→ **WHAT IS REQUIRED**
Search the records below for "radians"; copy each line that has it.

----

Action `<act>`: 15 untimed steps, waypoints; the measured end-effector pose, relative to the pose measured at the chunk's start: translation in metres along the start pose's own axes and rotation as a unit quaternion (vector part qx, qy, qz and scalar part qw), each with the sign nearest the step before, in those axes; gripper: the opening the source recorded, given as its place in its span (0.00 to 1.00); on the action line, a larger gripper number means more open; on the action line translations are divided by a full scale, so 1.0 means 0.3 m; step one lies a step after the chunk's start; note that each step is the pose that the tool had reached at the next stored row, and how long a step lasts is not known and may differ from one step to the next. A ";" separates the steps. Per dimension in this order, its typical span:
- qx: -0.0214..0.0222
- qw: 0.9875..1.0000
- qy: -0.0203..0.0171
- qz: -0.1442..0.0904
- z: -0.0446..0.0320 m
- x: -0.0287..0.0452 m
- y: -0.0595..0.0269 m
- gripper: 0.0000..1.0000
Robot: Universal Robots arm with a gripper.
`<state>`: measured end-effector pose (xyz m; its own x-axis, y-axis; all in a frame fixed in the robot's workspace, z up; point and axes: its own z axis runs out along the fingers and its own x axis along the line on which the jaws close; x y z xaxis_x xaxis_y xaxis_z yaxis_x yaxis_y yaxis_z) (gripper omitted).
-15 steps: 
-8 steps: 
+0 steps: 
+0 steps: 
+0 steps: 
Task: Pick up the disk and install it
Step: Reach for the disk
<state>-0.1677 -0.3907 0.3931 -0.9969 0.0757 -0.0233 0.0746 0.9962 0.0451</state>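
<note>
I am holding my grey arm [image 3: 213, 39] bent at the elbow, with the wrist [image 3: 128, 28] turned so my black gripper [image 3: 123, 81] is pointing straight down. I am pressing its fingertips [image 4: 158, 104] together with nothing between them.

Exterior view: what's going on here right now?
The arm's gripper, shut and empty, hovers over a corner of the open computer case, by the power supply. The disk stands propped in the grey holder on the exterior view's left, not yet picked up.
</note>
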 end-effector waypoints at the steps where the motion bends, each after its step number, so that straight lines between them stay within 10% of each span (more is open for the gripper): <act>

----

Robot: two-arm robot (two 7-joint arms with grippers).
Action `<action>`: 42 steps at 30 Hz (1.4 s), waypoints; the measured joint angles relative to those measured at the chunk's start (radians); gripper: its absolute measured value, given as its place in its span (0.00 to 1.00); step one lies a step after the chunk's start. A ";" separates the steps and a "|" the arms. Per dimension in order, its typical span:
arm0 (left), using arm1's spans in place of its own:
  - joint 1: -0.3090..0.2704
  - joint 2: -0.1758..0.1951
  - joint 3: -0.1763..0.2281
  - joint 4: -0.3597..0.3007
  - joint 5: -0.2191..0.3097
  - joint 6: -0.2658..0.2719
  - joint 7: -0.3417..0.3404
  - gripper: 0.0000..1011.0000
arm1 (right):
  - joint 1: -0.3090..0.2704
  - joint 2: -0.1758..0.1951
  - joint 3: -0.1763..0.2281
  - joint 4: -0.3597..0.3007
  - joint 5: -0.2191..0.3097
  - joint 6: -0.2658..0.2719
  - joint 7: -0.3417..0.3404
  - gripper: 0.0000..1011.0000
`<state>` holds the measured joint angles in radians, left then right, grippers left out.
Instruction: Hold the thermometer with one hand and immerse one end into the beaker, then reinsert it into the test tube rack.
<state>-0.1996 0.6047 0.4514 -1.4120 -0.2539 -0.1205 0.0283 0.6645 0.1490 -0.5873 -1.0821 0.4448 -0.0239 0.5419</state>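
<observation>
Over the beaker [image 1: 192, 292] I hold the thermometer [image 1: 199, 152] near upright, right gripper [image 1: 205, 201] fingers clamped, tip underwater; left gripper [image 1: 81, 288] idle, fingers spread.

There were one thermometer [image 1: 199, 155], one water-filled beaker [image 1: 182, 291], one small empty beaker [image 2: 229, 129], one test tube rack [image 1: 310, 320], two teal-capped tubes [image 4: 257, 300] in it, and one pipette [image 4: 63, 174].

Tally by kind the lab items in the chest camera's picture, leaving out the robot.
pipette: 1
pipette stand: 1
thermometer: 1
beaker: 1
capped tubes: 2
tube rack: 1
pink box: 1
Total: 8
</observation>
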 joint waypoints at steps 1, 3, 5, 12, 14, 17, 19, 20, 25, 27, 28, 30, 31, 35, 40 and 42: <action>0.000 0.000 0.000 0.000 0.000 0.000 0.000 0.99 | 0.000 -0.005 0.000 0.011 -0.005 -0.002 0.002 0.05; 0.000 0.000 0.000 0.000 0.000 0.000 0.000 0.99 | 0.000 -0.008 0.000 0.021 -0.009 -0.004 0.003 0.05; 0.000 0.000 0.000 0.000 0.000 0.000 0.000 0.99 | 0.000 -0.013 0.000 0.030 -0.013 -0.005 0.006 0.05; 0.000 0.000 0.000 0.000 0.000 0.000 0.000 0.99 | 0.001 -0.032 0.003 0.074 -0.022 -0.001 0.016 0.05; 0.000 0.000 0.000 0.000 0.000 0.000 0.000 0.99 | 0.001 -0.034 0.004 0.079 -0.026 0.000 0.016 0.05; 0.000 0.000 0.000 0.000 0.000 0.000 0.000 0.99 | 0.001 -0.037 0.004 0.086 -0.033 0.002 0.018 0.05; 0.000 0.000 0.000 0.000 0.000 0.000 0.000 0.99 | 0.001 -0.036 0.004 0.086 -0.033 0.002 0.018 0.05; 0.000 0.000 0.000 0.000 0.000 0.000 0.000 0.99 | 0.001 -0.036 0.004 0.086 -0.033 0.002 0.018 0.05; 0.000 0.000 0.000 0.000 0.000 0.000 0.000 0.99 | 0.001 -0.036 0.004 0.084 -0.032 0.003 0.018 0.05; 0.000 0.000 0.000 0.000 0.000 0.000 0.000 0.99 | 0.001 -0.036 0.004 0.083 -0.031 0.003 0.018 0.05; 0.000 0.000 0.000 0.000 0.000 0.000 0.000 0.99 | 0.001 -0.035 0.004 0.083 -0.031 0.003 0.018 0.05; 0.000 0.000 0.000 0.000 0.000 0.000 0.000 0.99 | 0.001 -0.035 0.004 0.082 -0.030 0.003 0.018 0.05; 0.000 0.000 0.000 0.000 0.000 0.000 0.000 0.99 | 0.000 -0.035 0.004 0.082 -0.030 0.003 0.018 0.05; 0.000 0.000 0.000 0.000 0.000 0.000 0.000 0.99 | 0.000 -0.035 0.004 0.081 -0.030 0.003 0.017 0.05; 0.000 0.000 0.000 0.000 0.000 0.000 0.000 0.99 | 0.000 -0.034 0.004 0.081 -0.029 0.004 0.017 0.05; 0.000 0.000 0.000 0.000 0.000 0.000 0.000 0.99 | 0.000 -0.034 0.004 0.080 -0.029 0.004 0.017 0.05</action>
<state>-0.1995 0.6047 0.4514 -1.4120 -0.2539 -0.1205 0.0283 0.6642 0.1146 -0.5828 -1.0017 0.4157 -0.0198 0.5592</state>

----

→ **ANSWER SPACE**
Action `<action>`: 42 steps at 30 Hz (1.4 s), waypoints; the measured joint angles relative to those measured at the chunk's start (radians); gripper: its absolute measured value, given as its place in its span (0.00 to 1.00); step one lies a step after the chunk's start. A ";" separates the steps and a "|" the arms. Per dimension in order, its typical span:
`<state>` holds the measured joint angles in radians, left then right, grippers left out.

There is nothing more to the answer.